The Body Remembers: How Trauma Dwells Within

Everyone deals with trauma differently. However, most people recognize it as something that can severely impact your mental health and well-being. While that’s true, it’s important to note that your brain isn’t the only thing that holds onto trauma. Your body remembers, too, and can often hold onto the effects of trauma for many years. 

It might be strange to think that your body remembers trauma, but it’s more natural than you likely realize. Think about riding a bicycle. You’ve probably done it a thousand times before, and maybe you have even experienced a fall or accident in your life. Every time you get on your bicycle, your body remembers what it’s done before with each motion. It’s working to ensure you’re riding safely and correctly and preparing itself for all possibilities. 

The same thing happens when you’ve experienced trauma. Your body remembers and prepares itself—especially in certain situations. With that in mind, let’s take a closer look at how the body remembers trauma and why it matters. 

Unprocessed Trauma and the Nervous System

Your body holds on tight to painful experiences in similar ways to the brain. No matter the type of trauma you’ve been through, something that triggers it can cause your body to respond in a way you might not expect. Most of us have heard of “fight or flight” when it comes to dealing with traumatic situations. However, it’s not uncommon to “freeze” when you’re in a situation that reminds you of your trauma. In those cases, the brain’s ability to work through the experience stops. It shuts down. Your nervous system starts to get overwhelmed, and your defenses may not work the way you think they should. 
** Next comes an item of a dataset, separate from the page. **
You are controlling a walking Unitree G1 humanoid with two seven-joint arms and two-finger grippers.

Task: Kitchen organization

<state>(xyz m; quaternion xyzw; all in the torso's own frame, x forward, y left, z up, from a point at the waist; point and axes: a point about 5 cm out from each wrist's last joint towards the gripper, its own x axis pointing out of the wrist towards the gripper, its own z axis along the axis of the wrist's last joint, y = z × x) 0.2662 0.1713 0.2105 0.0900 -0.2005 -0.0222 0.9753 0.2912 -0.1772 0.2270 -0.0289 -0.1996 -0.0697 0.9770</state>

Unprocessed trauma doesn’t just go away; it doesn’t solely live in the confines of your mind. In fact, for many people, the brain does a decent job of blocking out traumatic memories. However, the body always remembers and can cause those distressing memories to manifest in a variety of ways. 

The Symptoms of Trauma in the Body

In addition, to fight, flight, or freeze, several common symptoms of trauma are stored in the body. If it isn’t fully processed within the brain, it will find somewhere else to dwell. Some of the most common symptoms of trauma stored within the body include:

  • Headaches
  • Nausea or digestive issues
  • Fatigue
  • Aching muscles

Combine those symptoms with things like confusion, agitation, sadness, anxiety, and/or numbness, and it can often feel overwhelming to deal with the lingering effects of trauma. You might even wonder if something is physically wrong with you because you’re not processing the negative events you’ve gone through.

What Can You Do?

It’s never too late to address unprocessed trauma. Whether you went through a disturbing event as a child or an adult, recognizing the mental and physical symptoms of trauma is the first step to getting the help you deserve. While it can sometimes be difficult to recognize trauma solely based on physical symptoms, pay attention to how your body naturally responds to triggering events. That can often indicate that you’re dealing with something different than an illness or ailment.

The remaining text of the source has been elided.